About this exercise
Each line of the material must be reproduced exactly; pictures stay out.

══ Task material

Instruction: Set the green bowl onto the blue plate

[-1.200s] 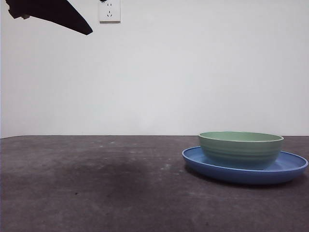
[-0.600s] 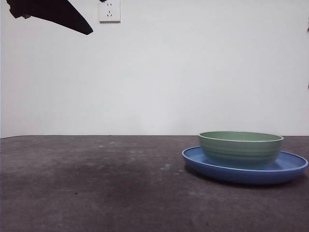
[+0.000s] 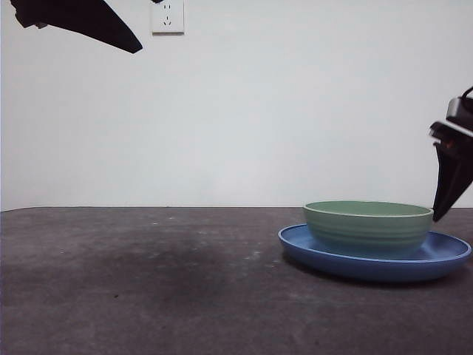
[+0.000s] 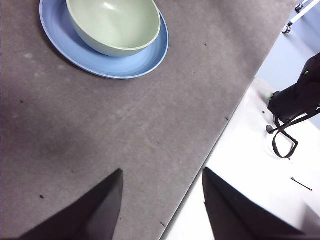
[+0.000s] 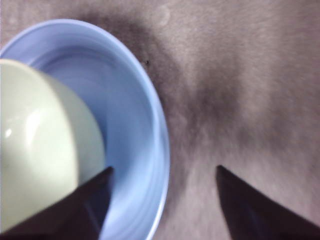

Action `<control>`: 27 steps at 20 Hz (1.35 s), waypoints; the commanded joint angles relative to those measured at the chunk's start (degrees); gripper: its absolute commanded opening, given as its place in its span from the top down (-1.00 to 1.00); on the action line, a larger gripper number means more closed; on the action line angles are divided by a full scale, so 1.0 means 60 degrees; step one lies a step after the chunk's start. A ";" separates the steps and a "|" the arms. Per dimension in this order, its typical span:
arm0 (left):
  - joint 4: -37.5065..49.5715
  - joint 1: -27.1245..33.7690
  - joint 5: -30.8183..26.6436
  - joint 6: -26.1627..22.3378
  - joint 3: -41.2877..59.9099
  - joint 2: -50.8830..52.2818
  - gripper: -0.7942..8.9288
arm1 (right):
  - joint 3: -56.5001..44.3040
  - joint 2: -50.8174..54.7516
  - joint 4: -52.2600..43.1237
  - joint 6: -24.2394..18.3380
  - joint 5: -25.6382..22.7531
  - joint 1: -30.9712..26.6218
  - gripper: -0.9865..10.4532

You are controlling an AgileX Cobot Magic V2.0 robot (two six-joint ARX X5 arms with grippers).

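Since a second ago my right pincer (image 3: 452, 166) has entered the front view at the right edge, above the plate's rim; bowl and plate have not shifted. Green bowl (image 3: 368, 227) sits upright inside the blue plate (image 3: 443, 260), both on the dark grey surface (image 3: 148, 281), toward its right side. Right wrist view: the right pincer's (image 5: 162, 172) jaws stand apart, empty, one over the plate's floor just beside the bowl's wall, the other over bare surface outside the rim. Whether either jaw touches the plate cannot be told. Left wrist view: my left pincer (image 4: 161, 180) is well apart from the dishes, jaws apart and empty, near the surface's edge. A wall socket (image 3: 167, 16) shows on the white wall behind.
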State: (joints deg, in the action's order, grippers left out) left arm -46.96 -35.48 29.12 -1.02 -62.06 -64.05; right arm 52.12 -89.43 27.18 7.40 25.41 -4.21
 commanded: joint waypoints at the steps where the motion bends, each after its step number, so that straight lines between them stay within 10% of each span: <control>1: 0.0044 -0.0080 0.0076 -0.0197 -0.0091 -0.0051 0.33 | 0.0055 -0.0484 -0.0273 -0.0018 0.0033 0.0022 0.39; 27: 0.0040 -0.0080 0.0076 -0.0193 -0.0091 -0.0051 0.32 | 0.0058 -0.0029 -0.0998 0.0470 0.0863 -0.0011 0.81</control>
State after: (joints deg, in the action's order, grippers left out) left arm -46.98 -35.48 29.12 -1.04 -62.06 -64.05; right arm 51.96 -89.36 21.89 9.08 29.85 -4.19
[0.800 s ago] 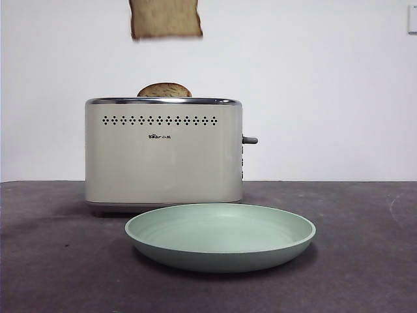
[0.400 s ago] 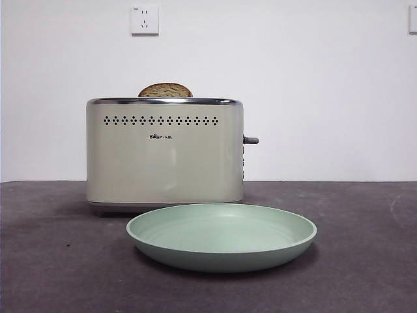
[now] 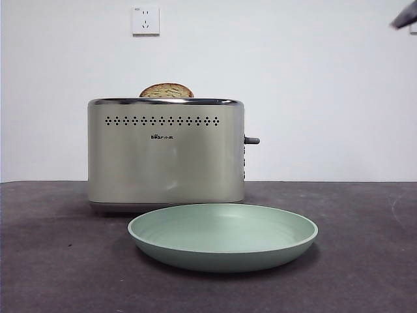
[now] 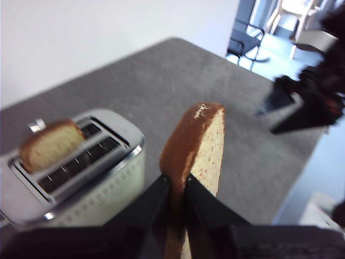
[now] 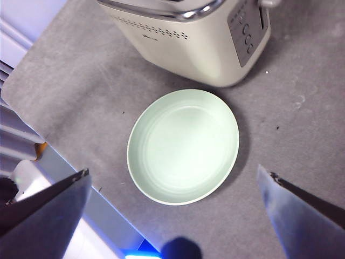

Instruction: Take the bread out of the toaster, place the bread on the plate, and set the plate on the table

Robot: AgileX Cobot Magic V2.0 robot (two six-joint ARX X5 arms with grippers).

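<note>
The left gripper (image 4: 175,186) is clamping the bread (image 4: 197,145) by its lower edge, holding it upright in the air above the table (image 4: 215,91), beside the toaster (image 4: 75,172). A second, round-topped slice (image 3: 166,90) is standing in a toaster slot. The right gripper (image 5: 178,186) is hanging high over the plate (image 5: 183,145) with its jaws spread wide and holding nothing. The plate is sitting on the table, just in front of the toaster. A wall socket (image 3: 145,19) is showing behind.
</note>
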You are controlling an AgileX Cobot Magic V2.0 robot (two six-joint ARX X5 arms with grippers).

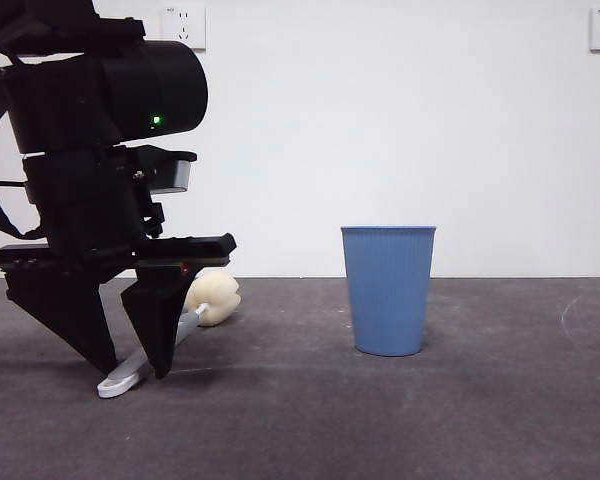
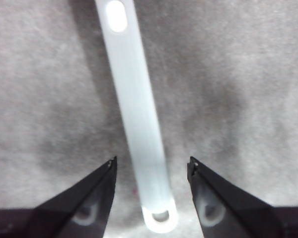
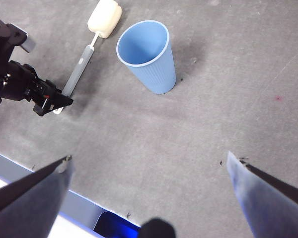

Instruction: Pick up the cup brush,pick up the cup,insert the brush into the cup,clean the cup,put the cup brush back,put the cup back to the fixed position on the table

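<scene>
Down on the table (image 1: 500,420), well apart from the cup (image 1: 388,290), the left gripper (image 1: 130,368) points steeply downward from its bulky black arm, jaws spread wide with their tips at or just above the surface on either side of the brush (image 1: 180,330) handle near its looped end. Upright and empty, the cup stands alone, and the brush lies flat beside it, its sponge head nearer the cup than its loop. High above the cup, the right gripper (image 3: 149,168) hangs wide open, holding nothing.
</scene>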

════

Result for this task
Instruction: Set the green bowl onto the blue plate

[-1.200s] 
[-0.600s] 
[+0.000s] 
[+0.000s] 
[+0.000s] 

Action `<control>`: 27 steps at 20 Hz (1.35 s), waypoints; the commanded joint angles relative to those measured at the chunk's start (degrees); gripper: its absolute commanded opening, given as its place in its span from the top down (-1.00 to 1.00); on the action line, a larger gripper number means more closed; on the action line angles are divided by a full scale, so 1.0 means 60 degrees; step one lies a step after the chunk's start. A ";" separates the steps and a "|" the arms. Per dimension in this order, its typical span:
arm0 (left):
  - joint 4: -37.5065..49.5715
  - joint 1: -27.1245..33.7690
  - joint 5: -30.8183..26.6436
  - joint 6: -26.1627..22.3378
  - joint 3: -41.2877..59.9099
  - joint 2: -50.8830..52.2818
  - gripper: -0.7942..8.9288
arm1 (right):
  - joint 3: -56.5001..44.3040
  - joint 2: -50.8174..54.7516
  - joint 4: -52.2600..43.1237
  - joint 6: -24.2394..18.3380
  - joint 5: -25.6382..22.7531
  - joint 1: -30.9712..26.6218
  - gripper: -0.9865..10.4532

You are controlling an AgileX Cobot Magic V2.0 robot (two six-joint ARX X5 arms with grippers).

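Since a second ago my right pincer (image 3: 452, 166) has entered the front view at the right edge, above the plate's rim; bowl and plate have not shifted. Green bowl (image 3: 368, 227) sits upright inside the blue plate (image 3: 443, 260), both on the dark grey surface (image 3: 148, 281), toward its right side. Right wrist view: the right pincer's (image 5: 162, 172) jaws stand apart, empty, one over the plate's floor just beside the bowl's wall, the other over bare surface outside the rim. Whether either jaw touches the plate cannot be told. Left wrist view: my left pincer (image 4: 161, 180) is well apart from the dishes, jaws apart and empty, near the surface's edge. A wall socket (image 3: 167, 16) shows on the white wall behind.
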State: (joints deg, in the action's order, grippers left out) left arm -46.96 -35.48 29.12 -1.02 -62.06 -64.05; right arm 52.12 -89.43 27.18 7.40 25.41 -4.21
 commanded: joint waypoints at the steps where the motion bends, each after its step number, so that straight lines between them stay within 10% of each span: <control>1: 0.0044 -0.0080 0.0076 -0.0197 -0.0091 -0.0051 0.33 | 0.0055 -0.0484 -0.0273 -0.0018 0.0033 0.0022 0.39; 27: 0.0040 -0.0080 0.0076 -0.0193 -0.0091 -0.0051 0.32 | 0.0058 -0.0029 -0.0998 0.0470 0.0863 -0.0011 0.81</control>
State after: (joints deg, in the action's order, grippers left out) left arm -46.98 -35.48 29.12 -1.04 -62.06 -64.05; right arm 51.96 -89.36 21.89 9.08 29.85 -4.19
[0.800 s ago] 
[0.400 s ago] 
[now] 
[now] 
[now] 

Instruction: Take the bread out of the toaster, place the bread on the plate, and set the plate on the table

Robot: AgileX Cobot Magic V2.0 robot (two six-joint ARX X5 arms with grippers).

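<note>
The left gripper (image 4: 175,186) is clamping the bread (image 4: 197,145) by its lower edge, holding it upright in the air above the table (image 4: 215,91), beside the toaster (image 4: 75,172). A second, round-topped slice (image 3: 166,90) is standing in a toaster slot. The right gripper (image 5: 178,186) is hanging high over the plate (image 5: 183,145) with its jaws spread wide and holding nothing. The plate is sitting on the table, just in front of the toaster. A wall socket (image 3: 145,19) is showing behind.
</note>
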You are controlling an AgileX Cobot Magic V2.0 robot (two six-joint ARX X5 arms with grippers).


Instruction: Pick up the cup brush,pick up the cup,insert the brush into the cup,clean the cup,put the cup brush back,put the cup back to the fixed position on the table

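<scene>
Down on the table (image 1: 500,420), well apart from the cup (image 1: 388,290), the left gripper (image 1: 130,368) points steeply downward from its bulky black arm, jaws spread wide with their tips at or just above the surface on either side of the brush (image 1: 180,330) handle near its looped end. Upright and empty, the cup stands alone, and the brush lies flat beside it, its sponge head nearer the cup than its loop. High above the cup, the right gripper (image 3: 149,168) hangs wide open, holding nothing.
</scene>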

No further response is needed.